The Lessons of Back to the Future Part II

The Lessons of <i>Back to the Future Part II</i>

In the 1989 film Back to the Future Part II, Marty McFly travels through time to this very day, where he finds that the Chicago Cubs have won the World Series for the first time in 107 years. Cubs fans watching their team this week in the National League Championship Series are hoping it is prophecy.

But even if the film is proven correct about baseball, we already know it missed life in 2015 in some big ways. The movie was meant to be entertaining, not accurate, but it's also a helpful reminder that all of us — and especially policymakers — should be careful about claiming to know what the future looks like.

Back to the Future certainly did get some things right. Its predictions include flat-screen televisions, video conferencing, biometric technology (on devices that look like smartphones), and a product resembling Google Glass. None of this was available when the movie was made.

However, it's interesting to note how many big predictions were wrong, and how. For example, while cars are vastly improved, as seen in their increasing fuel efficiency, they still do not fly. Fax machines, found in numerous scenes, are largely irrelevant today. Instead of showing China as an economic powerhouse, the filmmakers chose Japan because of Japan's impressive growth in the 1970s and 1980s. Unfortunately, since 1989, average GDP per capita for Japan has grown by only 1.1 percent annually, while China's has grown 8.7 percent.

Back to the Future's vision of 2015 is a shinier, robotic version of 1989, rather than an accurate picture of the present. And, in fairness to the filmmakers, that's the way it has to be, because our imaginations are anchored by what we know of the present and what we experienced in the past.

The lesson we should learn from futuristic movie predictions is humility, and it's especially important for policymakers, whose actions have widespread consequences and can be felt for generations.

Policymakers operate with incomplete and often contradictory knowledge, as F.A. Hayek argued in his seminal 1945 essay The Use of Knowledge in Society. Because of this, policymakers suffer from the "planner's problem," or the difficulty of allocating scarce resources to their most valuable ends. History is littered with examples of failed projects where the government directly tried to pick winners but instead picked losers. Examples include Solyndra and Fisker Automotive, each given hundreds of millions of federal backed loans, only to declare bankruptcy shortly after. The federal government even bailed out Chrysler, twice.

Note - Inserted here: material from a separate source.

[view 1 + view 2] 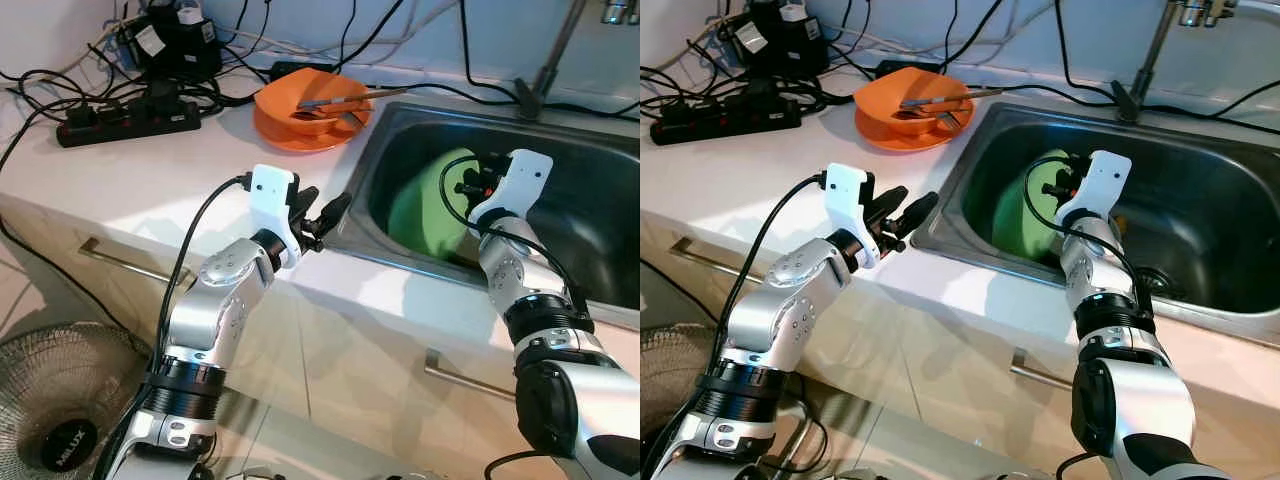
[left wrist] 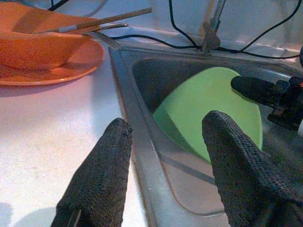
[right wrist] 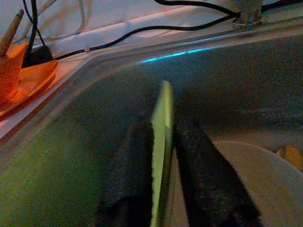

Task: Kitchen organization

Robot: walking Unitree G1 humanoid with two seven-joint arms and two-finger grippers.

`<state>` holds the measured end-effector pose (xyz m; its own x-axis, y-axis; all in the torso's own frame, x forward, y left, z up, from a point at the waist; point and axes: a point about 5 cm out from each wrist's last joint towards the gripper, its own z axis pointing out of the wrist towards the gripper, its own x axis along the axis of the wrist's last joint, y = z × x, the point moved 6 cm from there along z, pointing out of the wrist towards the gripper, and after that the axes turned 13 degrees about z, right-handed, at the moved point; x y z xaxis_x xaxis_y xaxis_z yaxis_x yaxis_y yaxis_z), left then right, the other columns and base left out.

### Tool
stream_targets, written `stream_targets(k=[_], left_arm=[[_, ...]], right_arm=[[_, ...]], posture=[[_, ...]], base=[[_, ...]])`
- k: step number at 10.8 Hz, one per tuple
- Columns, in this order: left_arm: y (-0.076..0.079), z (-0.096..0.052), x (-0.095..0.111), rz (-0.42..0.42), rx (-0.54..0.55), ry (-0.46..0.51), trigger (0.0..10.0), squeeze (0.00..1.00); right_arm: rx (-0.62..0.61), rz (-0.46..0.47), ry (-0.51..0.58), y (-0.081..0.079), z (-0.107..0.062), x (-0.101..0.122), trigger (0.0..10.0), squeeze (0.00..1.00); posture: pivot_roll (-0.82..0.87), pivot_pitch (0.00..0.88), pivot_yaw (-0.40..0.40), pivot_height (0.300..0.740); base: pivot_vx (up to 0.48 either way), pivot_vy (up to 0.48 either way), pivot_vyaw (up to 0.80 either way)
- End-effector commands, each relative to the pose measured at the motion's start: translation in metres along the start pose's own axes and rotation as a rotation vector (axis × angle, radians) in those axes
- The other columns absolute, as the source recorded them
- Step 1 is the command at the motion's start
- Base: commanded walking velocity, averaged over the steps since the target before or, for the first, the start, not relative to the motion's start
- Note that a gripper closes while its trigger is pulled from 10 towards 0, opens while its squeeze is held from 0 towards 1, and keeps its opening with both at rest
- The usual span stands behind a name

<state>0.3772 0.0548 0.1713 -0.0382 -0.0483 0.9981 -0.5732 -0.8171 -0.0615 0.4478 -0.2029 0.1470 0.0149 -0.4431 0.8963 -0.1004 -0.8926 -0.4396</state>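
Right gripper down inside the sink, its two black textured fingers pinched on the thin rim of the green plate, one finger on each face. That plate stands on edge, tilted, leaning toward the sink's left wall; it is round, smooth and matte, pale green. Beside it in the right wrist view lies one white plate, flat on the sink floor, with a small yellowish bit at its far edge, too small to identify.

Left gripper hovers over the near left corner of the sink, fingers spread apart, holding nothing. Its knobbly black fingertips straddle the steel rim, one over the white countertop, the other over the basin.

Sink is brushed stainless steel, rectangular with rounded corners, one drain showing on its floor. Behind it rises one metal tap.

On the counter by the sink's far left corner: one orange plate carrying one orange bowl, both glossy plastic-looking. Across the bowl rests a pair of chopsticks.

Further left, one black power strip amid a tangle of black cables. On the floor, one wire-caged fan.
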Motion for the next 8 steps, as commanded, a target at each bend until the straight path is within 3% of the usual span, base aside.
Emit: stream_targets(k=[1,4,5,8], left_arm=[[0.002,-0.001,-0.001,0.015,-0.011,-0.002,10.0,0.00],[0.001,-0.001,-0.001,0.017,-0.006,-0.003,10.0,0.00],[-0.001,0.000,-0.003,0.021,0.012,-0.003,10.0,0.00],[-0.023,0.000,-0.001,0.082,0.148,0.014,10.0,0.00]], right_arm=[[0.030,-0.014,-0.002,-0.011,0.002,0.000,10.0,1.00],[0.034,-0.030,-0.001,-0.012,0.001,-0.003,10.0,1.00],[0.032,-0.065,0.024,-0.010,0.000,0.002,10.0,0.00],[0.087,-0.129,0.069,-0.017,-0.002,0.010,10.0,0.00]], posture=[[0.09,0.000,0.041,0.740],[0.09,0.000,0.040,0.740],[0.08,0.000,0.041,0.740],[0.08,0.009,0.039,0.740]], base=[[0.000,0.000,0.00],[0.000,0.000,0.00],[0.000,0.000,0.00],[0.000,0.000,0.00]])
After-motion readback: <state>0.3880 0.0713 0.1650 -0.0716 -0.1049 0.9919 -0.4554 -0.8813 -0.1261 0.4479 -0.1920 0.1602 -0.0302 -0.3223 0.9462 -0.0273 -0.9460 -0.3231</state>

Instead of constraining the actions of economic actors and directly intervening in the economic process, policymakers should adopt and defend policies and institutions that harness the creative talents of entrepreneurs and consumers. As Hayek noted, the knowledge needed to make wise economic decisions is distributed widely among the population. It's only by harnessing that knowledge — not by imposing solutions from the top down — that government can promote economic progress.

For example, 2015 MacArthur Fellowship winner Heidi Williams argues that prizes can successfully spur innovation, while Nobel Prize-winning economist Joseph Stiglitz writes that prizes are better than patents at creating innovation. Additionally, research shows that countries that favor economic freedom — policies, like open trade and minimal regulation, that focus on market processes rather than outcomes — achieve higher income levels.

The fewer unnecessary constraints we put on people's creativity, the faster we get to a better future. And this becomes more important as the economy becomes more complex and interconnected. Back to the Future Part II is a humbling reminder that none of us can see the road ahead. We ignore that truth at our own peril.

Jared Pincin is an assistant professor of economics and Brian Brenberg is chair of the Business and Finance Program at the King's College in New York City.